Kate Aronoff: «Il capitalismo green non può risolvere la crisi climatica»

Nel suo libro “Overheated” la giornalista statunitense Kate Aronoff sostiene che per fermare l’emergenza ambientale va ripensato il sistema economico. Capitalismo e sopravvivenza della specie non possono convivere. In occasione del breve tour italiano di presentazioni, che toccherà anche Roma nella giornata di domenica 26 settembre presso Scalo Playground a San Lorenzo, pubblichiamo sul sito l’intervista già apparsa sul terzo numero di DinamoPrint

Kate Aronoff è un’importante giornalista statunitense esperta di questioni climatiche, che collabora con molte testate internazionali e che ha per anni attraversato i movimenti per la giustizia climatica e per il disinvestimento dalle fonti fossili. In occasione del tour italiano di presentazioni del suo libro A Planet to Win (in Italia edito da MoMo edizioni), Aronoff sarà a Roma nella giornata di domenica 26 settembre presso Scalo Playground a San Lorenzo.

Pubblichiamo l’intervista uscita sul numero 03 di DinamoPrint, che contiene una sezione sull’ecologia e le lotte per la giustiza climatica. Qui potete acquistare la copia cartacea

Leggendo il tuo libro, sembra che negli Stati Uniti sia praticamente impossibile affrontare la crisi climatica. Perché?

Gli Stati Uniti sono a tutti gli effetti un impero, sia per l’impatto ambientale che hanno sul resto del pianeta sia per il tipo di ordine mondiale che sono riusciti a imporre. Dal discorso pubblico sono totalmente assenti le uniche soluzioni reali che potrebbero contrastare il cambiamento climatico: penso alla nazionalizzazione dell’industria fossile e della fornitura di energia elettrica, così come un cambiamento nelle politiche del lavoro (ridurre la settimana lavorativa a quattro giorni, per esempio).

Nel libro guardo anche al passato, in particolare al New Deal, cercando di capire cosa sarebbe possibile mettere in campo oggi se decidessimo di ridisegnare la nostra economia a partire dal clima. È uno scenario che io chiamo post carbon abolition democracy, un assetto sociale intrinsecamente internazionalista.

Il problema quindi è cambiare approccio verso il Sud del mondo?

Le misure adottata internamente hanno senso solo a patto che si cominci a parlare della responsabilità che gli Stati Uniti hanno a livello globale.
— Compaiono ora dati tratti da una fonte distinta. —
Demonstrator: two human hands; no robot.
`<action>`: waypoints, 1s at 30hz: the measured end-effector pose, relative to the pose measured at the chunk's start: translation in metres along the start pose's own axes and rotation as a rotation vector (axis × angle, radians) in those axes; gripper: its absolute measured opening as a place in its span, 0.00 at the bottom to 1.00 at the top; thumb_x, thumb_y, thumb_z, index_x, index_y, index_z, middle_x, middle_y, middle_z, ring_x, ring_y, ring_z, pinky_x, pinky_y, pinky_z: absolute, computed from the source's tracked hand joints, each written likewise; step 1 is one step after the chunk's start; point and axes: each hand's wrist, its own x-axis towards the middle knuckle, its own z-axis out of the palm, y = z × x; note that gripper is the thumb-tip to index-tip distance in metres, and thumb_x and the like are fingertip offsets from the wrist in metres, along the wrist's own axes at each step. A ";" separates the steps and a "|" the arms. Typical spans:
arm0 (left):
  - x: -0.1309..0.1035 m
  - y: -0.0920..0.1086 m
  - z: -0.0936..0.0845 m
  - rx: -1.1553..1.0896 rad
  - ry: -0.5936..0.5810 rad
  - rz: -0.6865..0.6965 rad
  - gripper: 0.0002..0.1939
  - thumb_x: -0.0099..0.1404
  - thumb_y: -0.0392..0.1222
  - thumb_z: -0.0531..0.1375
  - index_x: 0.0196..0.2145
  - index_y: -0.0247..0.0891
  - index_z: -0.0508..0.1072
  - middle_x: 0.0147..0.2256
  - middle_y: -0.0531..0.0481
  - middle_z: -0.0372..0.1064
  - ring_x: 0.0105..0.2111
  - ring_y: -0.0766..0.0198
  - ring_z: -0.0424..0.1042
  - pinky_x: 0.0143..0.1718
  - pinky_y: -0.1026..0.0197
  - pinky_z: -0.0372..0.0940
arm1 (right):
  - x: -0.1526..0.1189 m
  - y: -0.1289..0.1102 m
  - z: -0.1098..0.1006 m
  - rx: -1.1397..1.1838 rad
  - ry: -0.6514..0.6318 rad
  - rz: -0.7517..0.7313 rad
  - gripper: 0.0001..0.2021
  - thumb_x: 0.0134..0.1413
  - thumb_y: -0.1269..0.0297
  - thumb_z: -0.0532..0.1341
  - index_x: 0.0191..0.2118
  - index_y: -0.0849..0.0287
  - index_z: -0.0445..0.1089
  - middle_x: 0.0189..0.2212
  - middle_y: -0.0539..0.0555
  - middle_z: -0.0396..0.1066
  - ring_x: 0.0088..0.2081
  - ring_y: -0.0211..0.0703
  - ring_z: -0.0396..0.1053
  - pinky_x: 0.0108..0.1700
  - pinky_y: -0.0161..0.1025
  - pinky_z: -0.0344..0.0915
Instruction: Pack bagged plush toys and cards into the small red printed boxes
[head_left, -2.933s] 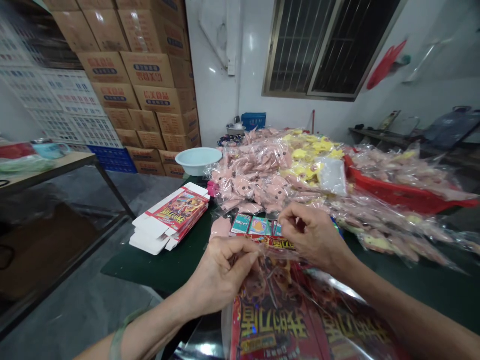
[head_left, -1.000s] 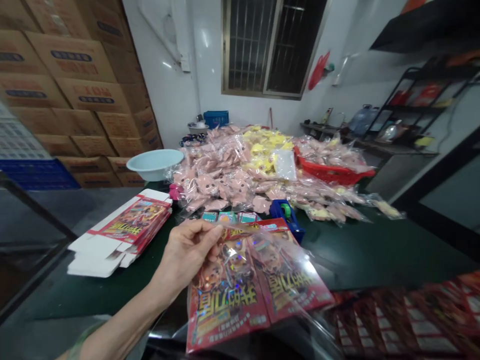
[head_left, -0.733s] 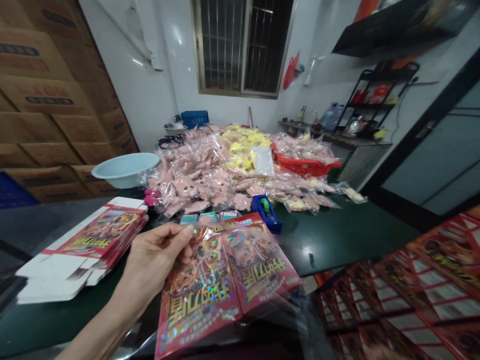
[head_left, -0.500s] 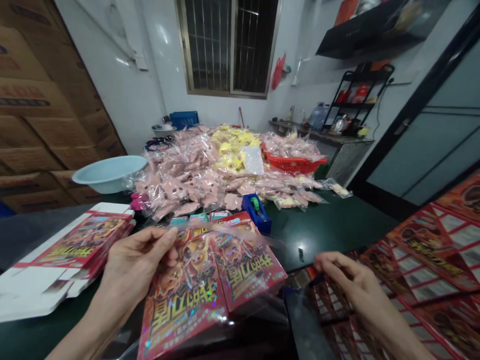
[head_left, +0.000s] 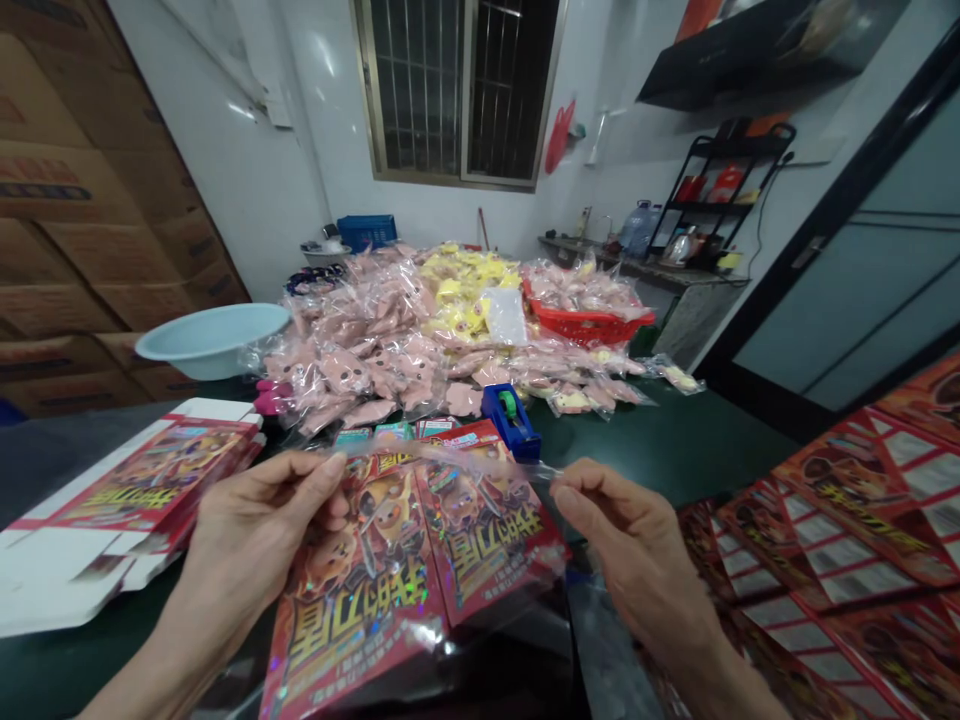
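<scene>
Two red printed boxes, a left one point(head_left: 367, 575) and a right one point(head_left: 491, 540), lie side by side in front of me under clear plastic. The plastic looks like a bag point(head_left: 465, 460), its edge stretched across the tops of the boxes. My left hand point(head_left: 251, 535) pinches that edge at its left end. At the right end, my right hand point(head_left: 630, 545) pinches it between thumb and fingers. Just behind the boxes stands a blue tape dispenser point(head_left: 513, 422) with a green core. Small printed packs point(head_left: 394, 432) show partly behind the bag.
Flattened red-and-white cartons point(head_left: 150, 490) are stacked at left, near a pale blue basin point(head_left: 214, 335). Bagged pink and yellow plush pieces point(head_left: 390, 350) heap across the dark green table point(head_left: 637, 430), with a red basket point(head_left: 592, 325) among them. More red boxes point(head_left: 832, 510) stand at right.
My right hand has moved left and up from the table's right side and now grips the bag's right edge. My left hand keeps its pinch, shifted only slightly.
</scene>
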 end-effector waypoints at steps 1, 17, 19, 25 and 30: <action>0.000 0.000 0.000 0.003 0.000 0.002 0.14 0.51 0.49 0.64 0.23 0.36 0.67 0.17 0.57 0.64 0.13 0.73 0.60 0.12 0.72 0.56 | 0.003 0.002 0.002 0.015 0.002 0.005 0.09 0.55 0.60 0.59 0.28 0.58 0.67 0.25 0.47 0.61 0.29 0.35 0.56 0.31 0.32 0.56; 0.016 -0.007 -0.034 0.112 0.063 0.059 0.17 0.39 0.55 0.69 0.17 0.38 0.74 0.22 0.54 0.67 0.25 0.68 0.62 0.26 0.67 0.59 | 0.087 0.025 0.019 -0.048 -0.198 0.210 0.15 0.46 0.55 0.60 0.20 0.58 0.58 0.16 0.44 0.56 0.20 0.31 0.52 0.21 0.32 0.49; 0.019 -0.011 -0.034 0.147 0.099 0.123 0.17 0.39 0.55 0.69 0.16 0.39 0.74 0.25 0.53 0.70 0.30 0.66 0.65 0.32 0.67 0.61 | 0.090 0.029 0.021 -0.038 -0.209 0.218 0.16 0.45 0.55 0.61 0.19 0.59 0.59 0.15 0.44 0.58 0.19 0.31 0.53 0.21 0.32 0.49; 0.026 -0.024 -0.038 0.052 0.124 0.038 0.21 0.35 0.59 0.70 0.15 0.38 0.72 0.26 0.54 0.68 0.30 0.65 0.64 0.27 0.68 0.60 | 0.097 0.031 0.022 0.002 -0.258 0.243 0.16 0.45 0.55 0.62 0.19 0.59 0.59 0.14 0.44 0.60 0.18 0.30 0.53 0.21 0.32 0.47; 0.031 -0.037 -0.046 0.007 0.129 -0.033 0.15 0.43 0.53 0.70 0.21 0.41 0.75 0.32 0.57 0.69 0.33 0.65 0.65 0.31 0.67 0.62 | 0.100 0.031 0.023 -0.002 -0.313 0.278 0.16 0.46 0.55 0.61 0.19 0.59 0.59 0.13 0.44 0.59 0.17 0.30 0.52 0.21 0.32 0.46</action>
Qui c’è la tendenza a lanciare grandi progetti nazionali, mentre in politica estera vige il paradigma della “costruzione del nemico”. Oggi, la guerra dei dazi con la Cina rappresenta un esempio di questa logica, ma vale lo stesso per le conquiste nel campo del welfare degli anni ’60, proprio gli stessi anni in cui si combatteva la guerra in Vietnam.

Insomma, gli Stati Uniti sembrano incapaci di compiere grandi avanzamenti interni senza allo stesso tempo dover adottare politiche aggressive verso l’esterno. In questo senso il piano per la ripresa sarà pure ambizioso, ma le promesse fatte dall’amministrazione Biden in politica estera non riflettono nulla di questa ambizione – l’unica cosa che è stato fatta finora è promettere di rientrare negli accordi di Parigi.

L’amministrazione Biden non sta agendo a sufficienza in materia di emergenza climatica?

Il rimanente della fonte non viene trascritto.